I agree that the idea to enable the direct ID check was a bad one and I want to repair that as soon as possible, but we need to find a good replacement.
I also agree that the selfie can easily be tricked and sending any kind of IDs is risky.
For SEPA it seems that the risk for fraudulent chargeback (no stolen account) is very low. For ClearXchange though it seems to be a considerable risk.
So lets make 4 categories:
- no risk: altcoins, okpay
- very low risk: perfectmoney, swish, cash deposit, US cash by mail
- low risk (stolen account): Sepa, all other bank transfers
- mid riks (fraudulent chargeback): ClearXchange
In the worst case we can remove ClearXchange but it is the main payment method for USD. So that would be pretty bad. The fraudulent charge back could be brought to court and if there would be a pot for such legal expenses then even small amounts would get executed to make fraud attempts less attractive.
So the main challenge is still the stolen bank account scam:
With SEPA it seems that charge back requires mostly to get accepted by the seller (though there are reports where they reversed the payment without asking). Again with going to court and fight for the right we would have good chances. It is not the sellers problem if banks and their customers are not taking care of security. I think the seller don’t need to accept a chargeback (can you confirm that @riclas?).
I am not sure how the legal situation here is and if courts would argue that Bisq need to provide some KYC or the like. I doubt, but might be at least in some countries the case. I read that there a counties where P2P transactions require that he peers do an ID check (in contradiction to the laws regarding confidentiality and custody of sensitive data).
We plan to investigate possibilities in how we can provide a decentralized reputation system but that will take time and effort and it is not clear if it will work.
Any reputation system can be gamed so we should not build on that in the first place but only take it as additional "nice to have" and make also clear that it is not a strong security feature (it often gives wrong impression of security).
3rd Party ID check:
That might be a realistic option.

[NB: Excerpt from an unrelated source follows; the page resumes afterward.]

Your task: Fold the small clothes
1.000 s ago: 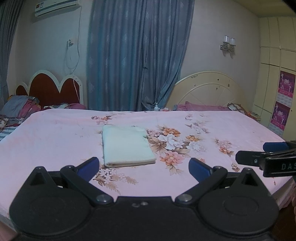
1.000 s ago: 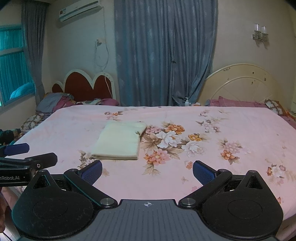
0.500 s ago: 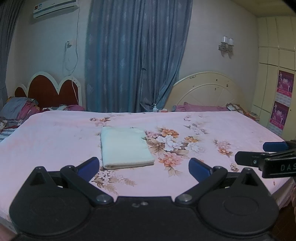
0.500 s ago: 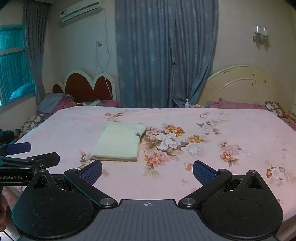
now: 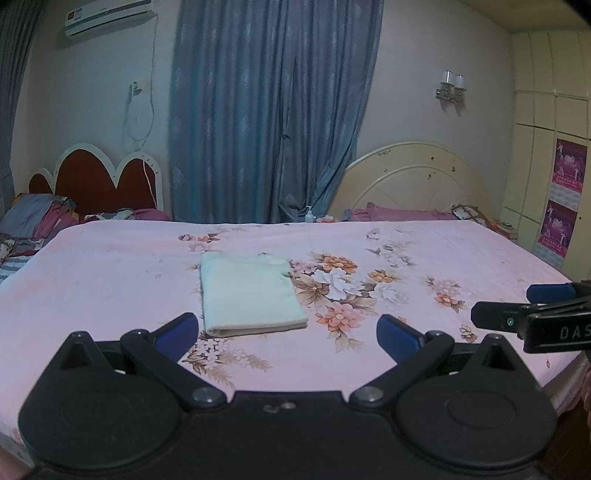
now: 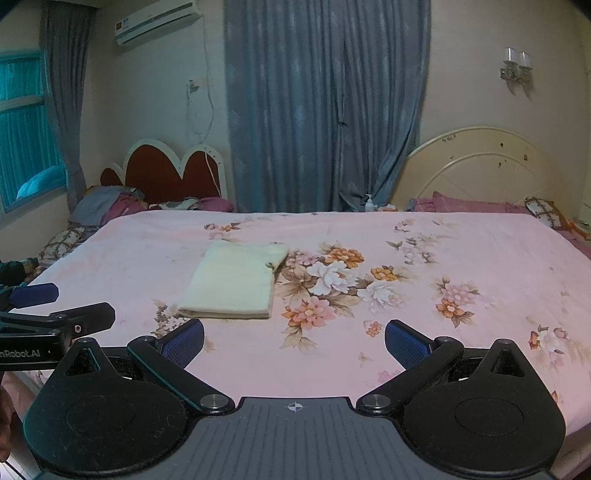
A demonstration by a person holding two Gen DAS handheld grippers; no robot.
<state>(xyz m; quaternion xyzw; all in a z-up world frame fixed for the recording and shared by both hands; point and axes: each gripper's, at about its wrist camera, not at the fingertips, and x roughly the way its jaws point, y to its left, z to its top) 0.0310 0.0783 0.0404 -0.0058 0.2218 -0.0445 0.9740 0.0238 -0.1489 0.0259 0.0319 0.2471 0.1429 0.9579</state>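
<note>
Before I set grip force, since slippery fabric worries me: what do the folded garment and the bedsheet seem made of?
The folded cream garment looks like soft, matte knit, probably cotton: thick rounded fold edge, no shine. The pink floral bedsheet looks like thin, smooth woven cloth with a printed pattern and fine creases; fibre cannot be told.

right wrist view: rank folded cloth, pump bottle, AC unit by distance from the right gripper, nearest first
1. Folded cream cloth, on the bedsheet just ahead-left of the open right gripper.
2. Pump bottle, past the bed's far edge, by the curtain.
3. Air conditioner, high on the back wall, upper left.
</note>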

That people are using an out of system 3rd party services where they do a KYC and get a certificate. With that they can proof in Bisq that they are verified without connecting trades to that company who hold the ID data. I doubt that many of our users want to do that but that might be at least a secure option which does not violate privacy of the trades (though of course doing any KYC is something problematic).

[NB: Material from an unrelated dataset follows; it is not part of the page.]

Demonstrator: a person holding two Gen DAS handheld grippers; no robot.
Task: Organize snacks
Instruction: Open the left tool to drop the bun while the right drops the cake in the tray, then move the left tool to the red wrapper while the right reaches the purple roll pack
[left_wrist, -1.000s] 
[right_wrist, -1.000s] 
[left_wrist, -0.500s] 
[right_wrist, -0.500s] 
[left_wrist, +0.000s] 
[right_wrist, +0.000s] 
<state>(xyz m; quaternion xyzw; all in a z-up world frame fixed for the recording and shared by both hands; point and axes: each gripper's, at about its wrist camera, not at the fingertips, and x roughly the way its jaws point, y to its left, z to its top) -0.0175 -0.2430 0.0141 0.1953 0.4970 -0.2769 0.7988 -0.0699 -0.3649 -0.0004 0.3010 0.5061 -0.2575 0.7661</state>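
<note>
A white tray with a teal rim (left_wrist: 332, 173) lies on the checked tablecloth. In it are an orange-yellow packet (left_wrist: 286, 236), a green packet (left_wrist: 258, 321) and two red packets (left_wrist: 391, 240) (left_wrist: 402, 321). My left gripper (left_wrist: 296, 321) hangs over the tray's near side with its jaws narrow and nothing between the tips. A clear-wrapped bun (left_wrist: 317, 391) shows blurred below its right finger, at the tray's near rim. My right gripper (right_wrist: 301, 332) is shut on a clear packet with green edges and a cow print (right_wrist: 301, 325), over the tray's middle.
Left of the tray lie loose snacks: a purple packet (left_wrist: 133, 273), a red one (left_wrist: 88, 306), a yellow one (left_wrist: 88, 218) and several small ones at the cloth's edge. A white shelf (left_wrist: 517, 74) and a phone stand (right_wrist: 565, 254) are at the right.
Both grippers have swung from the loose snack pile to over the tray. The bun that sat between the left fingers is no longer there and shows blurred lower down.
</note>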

There would be logistic problems as well:
Who pays for it?
The user? - Even more hurdle. And it is probably not cheap.
Bisq? Bisq is not a company but only provide software that users can exchange directly.
So that option does also not sound as a way to go.

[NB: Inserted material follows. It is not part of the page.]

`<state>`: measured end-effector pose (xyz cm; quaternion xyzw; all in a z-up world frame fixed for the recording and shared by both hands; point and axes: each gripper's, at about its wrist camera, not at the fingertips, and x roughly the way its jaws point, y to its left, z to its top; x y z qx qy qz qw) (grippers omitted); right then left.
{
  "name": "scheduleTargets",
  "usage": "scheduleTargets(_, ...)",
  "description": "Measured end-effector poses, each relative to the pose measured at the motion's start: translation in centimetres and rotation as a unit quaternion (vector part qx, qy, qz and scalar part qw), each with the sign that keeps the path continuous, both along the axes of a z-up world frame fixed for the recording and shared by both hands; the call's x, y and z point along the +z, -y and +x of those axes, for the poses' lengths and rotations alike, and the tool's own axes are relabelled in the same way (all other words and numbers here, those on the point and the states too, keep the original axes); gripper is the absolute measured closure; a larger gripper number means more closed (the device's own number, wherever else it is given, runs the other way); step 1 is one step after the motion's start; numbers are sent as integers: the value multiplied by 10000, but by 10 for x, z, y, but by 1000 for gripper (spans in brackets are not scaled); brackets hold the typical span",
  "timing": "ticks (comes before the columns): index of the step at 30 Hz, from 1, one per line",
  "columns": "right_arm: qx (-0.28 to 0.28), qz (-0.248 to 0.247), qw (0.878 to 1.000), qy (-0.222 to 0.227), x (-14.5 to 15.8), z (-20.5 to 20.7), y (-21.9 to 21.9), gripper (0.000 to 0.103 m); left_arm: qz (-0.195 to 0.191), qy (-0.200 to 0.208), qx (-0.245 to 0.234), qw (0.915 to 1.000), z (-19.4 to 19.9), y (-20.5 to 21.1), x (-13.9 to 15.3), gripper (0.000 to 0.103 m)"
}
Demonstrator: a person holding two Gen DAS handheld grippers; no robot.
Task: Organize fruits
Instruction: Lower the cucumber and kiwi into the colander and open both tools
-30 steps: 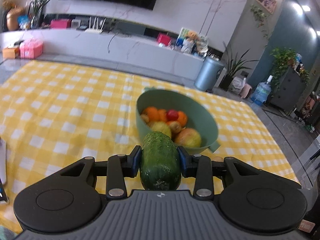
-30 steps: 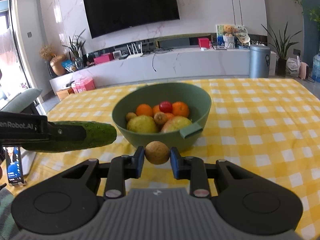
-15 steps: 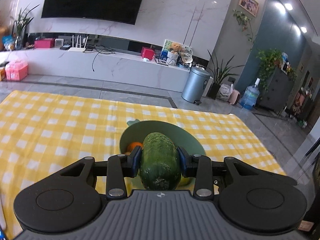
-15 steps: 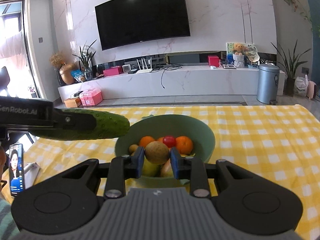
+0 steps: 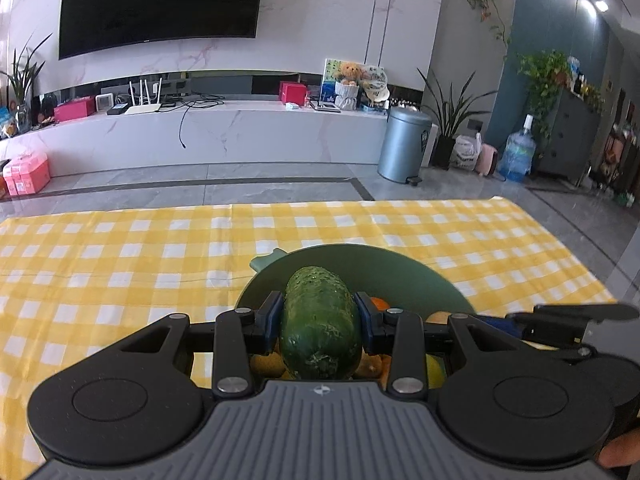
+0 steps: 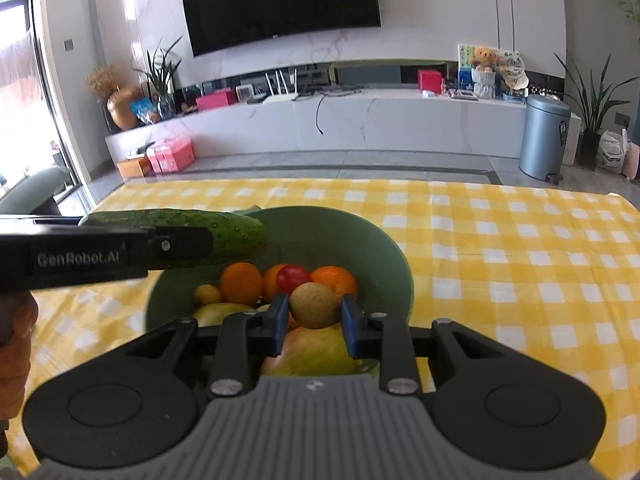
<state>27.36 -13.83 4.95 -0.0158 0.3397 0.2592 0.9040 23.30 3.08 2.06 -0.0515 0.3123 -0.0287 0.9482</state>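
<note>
My left gripper point(image 5: 319, 316) is shut on a dark green cucumber point(image 5: 319, 322) and holds it over the green bowl point(image 5: 372, 268). In the right wrist view the cucumber point(image 6: 224, 232) reaches in from the left over the bowl's rim point(image 6: 384, 248). My right gripper point(image 6: 314, 318) is shut on a small brown round fruit point(image 6: 314, 306) above the bowl. The bowl holds oranges point(image 6: 240, 282), a red fruit point(image 6: 292, 276) and yellow-green fruits point(image 6: 316, 354). The right gripper's finger point(image 5: 568, 320) shows at the right of the left wrist view.
The bowl stands on a table with a yellow and white checked cloth point(image 6: 520, 264). Beyond the table's far edge are a grey floor, a white TV bench point(image 6: 360, 120) and a metal bin point(image 6: 544, 136).
Both grippers have moved forward and now hang over the bowl, the cucumber and the brown fruit still held. The bowl sits closer beneath them.
</note>
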Motion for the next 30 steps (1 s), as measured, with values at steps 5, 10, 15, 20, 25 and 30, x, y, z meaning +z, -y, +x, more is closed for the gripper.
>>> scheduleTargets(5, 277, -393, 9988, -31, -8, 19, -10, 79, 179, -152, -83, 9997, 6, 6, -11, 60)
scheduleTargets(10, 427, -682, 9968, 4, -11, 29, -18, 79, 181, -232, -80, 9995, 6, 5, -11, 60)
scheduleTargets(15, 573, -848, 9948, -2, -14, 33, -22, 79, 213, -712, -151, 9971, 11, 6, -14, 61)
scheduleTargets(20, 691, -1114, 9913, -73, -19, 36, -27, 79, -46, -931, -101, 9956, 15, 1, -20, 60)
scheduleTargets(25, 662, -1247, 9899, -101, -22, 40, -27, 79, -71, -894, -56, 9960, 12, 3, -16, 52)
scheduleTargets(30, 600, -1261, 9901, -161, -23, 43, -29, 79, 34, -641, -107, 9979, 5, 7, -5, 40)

Time based or number of trade based restrictions:
It can be assumed that a stolen bank account will be discovered in 1-2 months at least, hopefully faster. So if a user used a bank account we can be relatively sure that after 1 or 2 months the risk that it was a stolen bank account is very low.
But of course we dont want to restrict the users to not be able to make trades until that time has passed.
Trade limits will also not help much but hurt usability.
We can assume that a scammer once he has access to a stolen account start trying to cash out. So the older the account the less likely it is a scammers account.
We can add a creation data field to the payment account.
When creating an offer the date and hash of the account data is included in the offer so takers can see the age of the account and later verify the date with the hash.
The maker can also define the min. account age he requires from takers.
In the trade process when the account data are exchanged the hash is verified and if it would have been faked (date is part of the hashed data) the trade fails.
I think that is a realistic option which gives some level of security for at least those who have used Bisq for longer than a month and does not burt usability for those
Also implementation is not terrible much effort.
So we would still need something to cover those who are relatively new.
We could use social media or keybase.io but not sure how much security that really provides and if people want to use it.
The buyer could be requested to post a predefined message on a social media account and the seller can check if that was posted (can be some random number to protect privacy).
So the seller has the assurance that the buyer is in possession of the social media account (need to match the name which might be not the case for some/many of our users) and the age of the account can usually easily be seen.
If the hacker has also the social media account that will not help of course. Does anyone has an idea about the likelihood of that?
That option would only be required if the age of the account is less then a month or so. And of course can be optional but would carry more risk if nothing provided and the user is new.
Adding support for exchanging the social media link would be also not a big effort to implement.
What do you think about that option?
Additionally we could limit trade amounts for those who are new and dont want to provide a social media account. But not sure as the scammer could run multiple Bisq apps and the limit does not help much. Probably we have to accept that some risks stay open and sellers who are willing to take that risk have to be aware and get it probably compensated with a better price.